New Research Shows Loggerhead Sea Turtles Sustain Delicate Dunes
November 5, 1998
GAINESVILLE — Nesting sea turtles may do more than hatch future generations of loggerheads — they also may be ensuring the future of the nation’s fragile coastline, new research at the University of Florida shows.
The results of the research shows eggs laid by threatened loggerheads along Melbourne Beach hold essential nutrients that may strengthen vegetation along the shore and could be preserving the dune system.
Sarah Bouchard, a UF student who studied the nesting turtles for her master’s thesis, monitored the beach for energy, nitrogen, phosphorus and lipids left behind by turtle eggs and the possible effects those nutrients had on the beach ecosystem.
Karen Bjorndal, a UF zoology professor and director of the Archie Carr Center for Sea Turtle Research, said nesting beaches typically are nutrient poor because sandy soils don’t retain nutrients and salt spray can limit vegetation growth.
Sea turtles nest along the East Coast of the United States from Florida up into the Carolinas, Bouchard said.
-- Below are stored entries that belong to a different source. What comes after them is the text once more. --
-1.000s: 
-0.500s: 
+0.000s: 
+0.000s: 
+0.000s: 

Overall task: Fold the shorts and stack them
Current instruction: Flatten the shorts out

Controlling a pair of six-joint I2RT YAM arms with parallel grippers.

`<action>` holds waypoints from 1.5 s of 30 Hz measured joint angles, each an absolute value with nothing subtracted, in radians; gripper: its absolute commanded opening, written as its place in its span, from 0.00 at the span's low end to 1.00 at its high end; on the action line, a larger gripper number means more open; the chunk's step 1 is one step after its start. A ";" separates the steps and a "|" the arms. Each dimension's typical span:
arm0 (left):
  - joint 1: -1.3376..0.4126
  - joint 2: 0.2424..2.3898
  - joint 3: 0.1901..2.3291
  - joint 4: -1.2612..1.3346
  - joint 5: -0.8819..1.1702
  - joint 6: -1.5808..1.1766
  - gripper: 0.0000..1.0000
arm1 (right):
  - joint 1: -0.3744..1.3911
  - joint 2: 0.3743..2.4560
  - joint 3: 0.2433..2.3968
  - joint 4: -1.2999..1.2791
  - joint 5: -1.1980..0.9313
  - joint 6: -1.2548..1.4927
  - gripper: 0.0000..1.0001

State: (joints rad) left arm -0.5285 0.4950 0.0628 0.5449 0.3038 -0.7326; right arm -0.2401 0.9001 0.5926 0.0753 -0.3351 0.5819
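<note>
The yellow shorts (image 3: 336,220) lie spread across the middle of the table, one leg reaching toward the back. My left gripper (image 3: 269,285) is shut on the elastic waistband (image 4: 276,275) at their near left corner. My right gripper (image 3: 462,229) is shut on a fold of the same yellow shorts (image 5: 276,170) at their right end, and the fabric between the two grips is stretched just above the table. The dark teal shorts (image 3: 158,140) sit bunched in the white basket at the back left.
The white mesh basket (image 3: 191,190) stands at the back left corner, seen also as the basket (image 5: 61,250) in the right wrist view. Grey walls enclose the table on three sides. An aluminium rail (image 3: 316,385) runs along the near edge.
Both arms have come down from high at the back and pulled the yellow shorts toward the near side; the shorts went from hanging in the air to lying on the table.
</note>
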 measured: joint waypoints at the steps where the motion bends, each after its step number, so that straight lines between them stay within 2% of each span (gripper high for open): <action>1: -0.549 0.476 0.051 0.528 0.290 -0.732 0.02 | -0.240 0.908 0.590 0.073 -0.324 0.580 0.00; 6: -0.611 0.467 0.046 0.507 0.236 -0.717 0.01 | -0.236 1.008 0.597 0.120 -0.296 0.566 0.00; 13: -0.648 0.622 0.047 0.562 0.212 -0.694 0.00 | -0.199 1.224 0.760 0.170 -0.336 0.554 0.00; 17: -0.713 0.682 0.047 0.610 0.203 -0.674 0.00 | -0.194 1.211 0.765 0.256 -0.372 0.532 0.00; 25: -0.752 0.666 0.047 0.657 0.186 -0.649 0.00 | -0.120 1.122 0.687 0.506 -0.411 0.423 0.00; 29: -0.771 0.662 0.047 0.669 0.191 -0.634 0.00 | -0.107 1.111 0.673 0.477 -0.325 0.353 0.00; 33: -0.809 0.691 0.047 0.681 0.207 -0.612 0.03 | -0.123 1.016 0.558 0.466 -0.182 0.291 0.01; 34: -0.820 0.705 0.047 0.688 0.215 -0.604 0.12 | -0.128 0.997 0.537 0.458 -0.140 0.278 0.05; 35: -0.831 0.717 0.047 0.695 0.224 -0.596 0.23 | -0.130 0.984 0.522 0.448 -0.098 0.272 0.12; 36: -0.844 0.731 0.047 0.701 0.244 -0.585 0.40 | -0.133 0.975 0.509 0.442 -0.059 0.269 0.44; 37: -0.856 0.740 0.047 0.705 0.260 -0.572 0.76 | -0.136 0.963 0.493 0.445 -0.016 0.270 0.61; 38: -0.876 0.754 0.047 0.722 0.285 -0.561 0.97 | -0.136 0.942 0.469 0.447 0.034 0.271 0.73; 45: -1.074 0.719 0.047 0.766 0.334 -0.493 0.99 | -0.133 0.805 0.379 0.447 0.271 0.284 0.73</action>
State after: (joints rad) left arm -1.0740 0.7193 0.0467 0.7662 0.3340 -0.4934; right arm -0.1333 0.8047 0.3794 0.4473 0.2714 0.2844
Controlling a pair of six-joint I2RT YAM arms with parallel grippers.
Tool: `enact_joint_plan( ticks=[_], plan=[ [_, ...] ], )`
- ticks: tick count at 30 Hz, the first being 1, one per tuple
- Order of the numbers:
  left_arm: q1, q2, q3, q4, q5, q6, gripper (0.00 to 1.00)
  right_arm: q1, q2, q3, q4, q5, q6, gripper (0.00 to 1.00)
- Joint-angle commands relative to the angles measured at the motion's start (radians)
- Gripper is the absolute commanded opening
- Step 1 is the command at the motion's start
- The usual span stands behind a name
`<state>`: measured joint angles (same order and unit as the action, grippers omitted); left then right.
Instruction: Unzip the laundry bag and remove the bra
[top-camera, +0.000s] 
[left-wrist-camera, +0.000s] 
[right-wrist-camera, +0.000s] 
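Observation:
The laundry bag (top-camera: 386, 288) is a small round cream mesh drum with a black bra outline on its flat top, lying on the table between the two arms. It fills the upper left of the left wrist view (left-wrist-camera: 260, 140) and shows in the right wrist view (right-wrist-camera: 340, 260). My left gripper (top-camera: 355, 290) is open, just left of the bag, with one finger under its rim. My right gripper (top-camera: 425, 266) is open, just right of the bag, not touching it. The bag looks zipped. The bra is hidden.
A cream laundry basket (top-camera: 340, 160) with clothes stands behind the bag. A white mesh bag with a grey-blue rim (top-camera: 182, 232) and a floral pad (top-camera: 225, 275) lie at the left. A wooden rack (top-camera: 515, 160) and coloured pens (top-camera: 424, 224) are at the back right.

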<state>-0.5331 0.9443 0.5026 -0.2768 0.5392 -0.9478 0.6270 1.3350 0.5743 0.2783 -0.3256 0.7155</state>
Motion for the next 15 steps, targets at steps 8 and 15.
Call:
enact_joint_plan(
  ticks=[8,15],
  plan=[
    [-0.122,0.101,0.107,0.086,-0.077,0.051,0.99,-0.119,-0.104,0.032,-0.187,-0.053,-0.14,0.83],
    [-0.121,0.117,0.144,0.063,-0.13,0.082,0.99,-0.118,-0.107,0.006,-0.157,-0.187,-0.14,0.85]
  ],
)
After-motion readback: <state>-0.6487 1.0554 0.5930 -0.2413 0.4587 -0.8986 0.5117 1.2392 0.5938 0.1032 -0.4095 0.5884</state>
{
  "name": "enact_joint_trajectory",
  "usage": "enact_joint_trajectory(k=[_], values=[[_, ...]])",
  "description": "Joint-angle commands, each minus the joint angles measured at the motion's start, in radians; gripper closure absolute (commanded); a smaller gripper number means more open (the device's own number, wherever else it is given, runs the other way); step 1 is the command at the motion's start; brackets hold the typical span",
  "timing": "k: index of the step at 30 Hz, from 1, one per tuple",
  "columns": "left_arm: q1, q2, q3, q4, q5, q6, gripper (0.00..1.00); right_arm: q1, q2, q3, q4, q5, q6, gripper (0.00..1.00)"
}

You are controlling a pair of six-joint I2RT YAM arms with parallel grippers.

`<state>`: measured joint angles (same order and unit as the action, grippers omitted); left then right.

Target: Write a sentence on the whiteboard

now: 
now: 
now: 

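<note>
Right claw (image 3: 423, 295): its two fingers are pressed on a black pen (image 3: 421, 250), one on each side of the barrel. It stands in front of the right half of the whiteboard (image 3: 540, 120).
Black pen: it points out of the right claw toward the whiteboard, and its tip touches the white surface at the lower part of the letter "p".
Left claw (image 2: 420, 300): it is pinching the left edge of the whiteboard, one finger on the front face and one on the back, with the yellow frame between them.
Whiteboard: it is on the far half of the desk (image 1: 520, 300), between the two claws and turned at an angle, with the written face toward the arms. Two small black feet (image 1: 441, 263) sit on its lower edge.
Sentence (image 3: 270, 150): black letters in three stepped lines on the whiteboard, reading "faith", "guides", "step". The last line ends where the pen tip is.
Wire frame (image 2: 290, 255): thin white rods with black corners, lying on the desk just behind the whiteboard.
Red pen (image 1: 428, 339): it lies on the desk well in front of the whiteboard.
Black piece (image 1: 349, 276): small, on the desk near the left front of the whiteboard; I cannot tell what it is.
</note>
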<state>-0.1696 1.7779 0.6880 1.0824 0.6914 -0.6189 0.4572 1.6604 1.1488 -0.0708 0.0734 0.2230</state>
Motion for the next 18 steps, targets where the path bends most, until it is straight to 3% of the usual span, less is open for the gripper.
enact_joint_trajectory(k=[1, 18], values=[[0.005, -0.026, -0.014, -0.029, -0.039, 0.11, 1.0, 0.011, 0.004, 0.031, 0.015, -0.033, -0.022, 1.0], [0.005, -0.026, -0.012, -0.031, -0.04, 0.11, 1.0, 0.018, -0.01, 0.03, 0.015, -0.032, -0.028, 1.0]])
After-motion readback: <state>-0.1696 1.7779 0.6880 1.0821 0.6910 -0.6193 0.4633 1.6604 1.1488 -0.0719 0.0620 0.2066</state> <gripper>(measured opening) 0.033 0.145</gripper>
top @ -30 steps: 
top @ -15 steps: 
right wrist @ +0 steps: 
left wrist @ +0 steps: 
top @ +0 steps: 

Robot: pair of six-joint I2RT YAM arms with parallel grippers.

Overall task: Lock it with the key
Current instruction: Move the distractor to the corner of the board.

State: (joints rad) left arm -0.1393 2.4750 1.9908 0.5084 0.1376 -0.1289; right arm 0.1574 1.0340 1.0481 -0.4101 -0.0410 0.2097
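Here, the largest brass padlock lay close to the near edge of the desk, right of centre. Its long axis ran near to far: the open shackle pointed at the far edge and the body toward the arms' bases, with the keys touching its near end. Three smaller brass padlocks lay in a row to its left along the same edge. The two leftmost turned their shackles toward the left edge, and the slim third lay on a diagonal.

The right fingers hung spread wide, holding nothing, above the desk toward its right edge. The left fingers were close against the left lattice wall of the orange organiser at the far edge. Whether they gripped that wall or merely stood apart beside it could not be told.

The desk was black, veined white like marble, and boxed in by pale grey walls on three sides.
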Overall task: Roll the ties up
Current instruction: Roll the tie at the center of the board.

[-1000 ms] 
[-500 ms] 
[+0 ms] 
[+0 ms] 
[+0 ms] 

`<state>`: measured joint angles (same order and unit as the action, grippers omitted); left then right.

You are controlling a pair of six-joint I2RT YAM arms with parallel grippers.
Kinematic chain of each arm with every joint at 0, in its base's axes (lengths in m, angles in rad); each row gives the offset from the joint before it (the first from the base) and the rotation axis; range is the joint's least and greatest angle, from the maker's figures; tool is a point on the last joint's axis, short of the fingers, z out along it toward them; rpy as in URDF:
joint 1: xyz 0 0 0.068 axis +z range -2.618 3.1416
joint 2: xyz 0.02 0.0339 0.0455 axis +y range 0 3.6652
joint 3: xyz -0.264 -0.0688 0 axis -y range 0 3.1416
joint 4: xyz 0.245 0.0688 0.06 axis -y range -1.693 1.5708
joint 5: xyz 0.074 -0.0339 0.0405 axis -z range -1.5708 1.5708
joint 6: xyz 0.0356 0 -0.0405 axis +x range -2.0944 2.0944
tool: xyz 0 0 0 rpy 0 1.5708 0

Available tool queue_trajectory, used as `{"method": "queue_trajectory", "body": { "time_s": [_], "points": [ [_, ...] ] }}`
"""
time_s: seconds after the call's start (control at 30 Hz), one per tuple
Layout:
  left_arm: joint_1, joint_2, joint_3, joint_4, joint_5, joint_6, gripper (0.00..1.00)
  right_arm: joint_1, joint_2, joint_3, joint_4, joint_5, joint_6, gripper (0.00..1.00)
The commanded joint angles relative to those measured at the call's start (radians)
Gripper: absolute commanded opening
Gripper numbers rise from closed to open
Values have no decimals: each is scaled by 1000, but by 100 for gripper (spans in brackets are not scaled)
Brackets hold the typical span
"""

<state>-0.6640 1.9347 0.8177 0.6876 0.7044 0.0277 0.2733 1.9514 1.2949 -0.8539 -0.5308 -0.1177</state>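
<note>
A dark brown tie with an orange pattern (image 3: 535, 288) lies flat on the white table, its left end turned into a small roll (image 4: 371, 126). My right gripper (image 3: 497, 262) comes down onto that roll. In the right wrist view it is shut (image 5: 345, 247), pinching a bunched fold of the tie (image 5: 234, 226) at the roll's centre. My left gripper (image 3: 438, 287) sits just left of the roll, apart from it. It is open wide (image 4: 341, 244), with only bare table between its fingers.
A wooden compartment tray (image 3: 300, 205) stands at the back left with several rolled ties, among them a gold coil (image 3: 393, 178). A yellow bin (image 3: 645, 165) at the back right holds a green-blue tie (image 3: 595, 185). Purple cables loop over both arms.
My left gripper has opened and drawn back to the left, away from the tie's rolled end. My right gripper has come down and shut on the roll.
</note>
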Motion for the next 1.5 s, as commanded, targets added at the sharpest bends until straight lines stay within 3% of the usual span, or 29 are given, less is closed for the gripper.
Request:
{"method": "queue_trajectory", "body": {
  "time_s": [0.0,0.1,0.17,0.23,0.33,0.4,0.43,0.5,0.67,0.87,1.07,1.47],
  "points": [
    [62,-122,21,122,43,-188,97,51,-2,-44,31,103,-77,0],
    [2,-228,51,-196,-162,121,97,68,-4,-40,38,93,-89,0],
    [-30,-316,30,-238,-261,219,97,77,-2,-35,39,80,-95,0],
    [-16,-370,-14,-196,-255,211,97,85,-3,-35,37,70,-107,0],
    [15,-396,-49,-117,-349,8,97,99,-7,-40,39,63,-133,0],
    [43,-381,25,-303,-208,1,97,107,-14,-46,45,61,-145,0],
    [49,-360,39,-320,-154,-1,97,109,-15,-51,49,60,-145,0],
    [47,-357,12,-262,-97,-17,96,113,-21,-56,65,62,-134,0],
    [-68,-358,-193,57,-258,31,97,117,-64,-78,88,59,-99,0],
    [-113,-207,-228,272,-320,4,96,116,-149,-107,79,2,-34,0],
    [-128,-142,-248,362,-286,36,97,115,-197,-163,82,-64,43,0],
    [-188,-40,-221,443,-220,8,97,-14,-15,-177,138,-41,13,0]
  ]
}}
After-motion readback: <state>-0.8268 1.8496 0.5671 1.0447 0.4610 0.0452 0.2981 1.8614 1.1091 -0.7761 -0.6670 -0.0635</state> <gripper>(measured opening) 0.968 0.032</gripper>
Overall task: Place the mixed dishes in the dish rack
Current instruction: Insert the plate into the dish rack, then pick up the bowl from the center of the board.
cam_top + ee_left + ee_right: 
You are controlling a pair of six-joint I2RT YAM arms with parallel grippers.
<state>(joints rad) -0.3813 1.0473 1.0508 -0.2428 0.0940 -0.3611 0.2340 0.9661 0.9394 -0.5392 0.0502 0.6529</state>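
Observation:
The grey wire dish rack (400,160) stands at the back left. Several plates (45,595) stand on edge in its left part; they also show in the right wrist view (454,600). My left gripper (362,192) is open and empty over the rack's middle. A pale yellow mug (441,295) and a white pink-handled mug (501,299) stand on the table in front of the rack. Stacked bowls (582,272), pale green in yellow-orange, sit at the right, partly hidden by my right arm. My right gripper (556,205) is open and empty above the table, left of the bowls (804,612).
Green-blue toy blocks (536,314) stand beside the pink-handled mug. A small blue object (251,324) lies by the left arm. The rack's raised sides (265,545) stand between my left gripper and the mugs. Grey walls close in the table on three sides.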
She said Melbourne Beach has one of the largest loggerhead nesting colonies in the world and the densest nesting along the East Coast.
Loggerhead turtles nest at Melbourne Beach from May to August. About 50 days after the eggs are laid, a hatchling will emerge. Turtles nest on average every few years with each turtle laying several clutches, or nests. Each year, about 65,000 nests are laid along Florida’s beaches. Although no statistics are available yet, Bjorndal said preliminary indications show this year’s nesting season was successful.
The nests are laid by sea turtles that can feed as far as 1,500 miles away from beaches where they lay their eggs. Sea turtles swim to nesting areas and carry nutrients from feeding grounds to sandy beaches. Feeding grounds are near the Bahamas, Cuba, the Dominican Republic, the Florida Keys and other locations along the Eastern Seaboard.
Bouchard said the nutrients found inside the eggs can be distributed throughout the ecosystem in multiple ways. Nests may be disturbed by predators such as raccoons, crabs or birds that eat the eggs and scatter them across the dune.
She said some eggs escape predators but are damaged when the roots of plants grow toward the egg and break through the shell to reach the nutrients inside.
If the eggs survive and a hatchling emerges, the fluid inside the egg remains in the ground and still provides nourishment for the dune ecosystem, Bouchard said.
“There has not been enough attention paid to the impact turtles have on the ecosystem,” Bjorndal said. “We’ve never quantified those impacts.”
Bjorndal said possible consequences of a beach losing the nutrients provided by the sea turtles include loss of plant growth, which can lead to dune destabilization and erosion. In addition, insects and other herbivores that eat dune vegetation would suffer.
Without the turtles, Bjorndal said, dunes receive nourishment from rain water, algae tossed up by waves and terrestrial animals from behind the dune system that wander across the sand. But sea turtles provide a much greater quantity of nutrients to the dune system than these other sources, which is why it is important to understand their role.
Bouchard said studying these turtles and understanding the benefits they bring to the dune ecosystem can help improve management practices involving both the dunes and turtles and can lead to better regulation of the dunes and more turtle protection.
Some nests are moved into protected areas so more eggs will hatch, she said, but moving the nests also removes the nutrients from the original nesting areas.
The next step, she said, is to help “management agencies understand the ramifications of moving the nests on nutrition in the dunes.” Future research will follow the pathways of the nutrients through the food chains in the beach ecosystem and seek to determine what would happen if sea turtles no longer nested in those areas.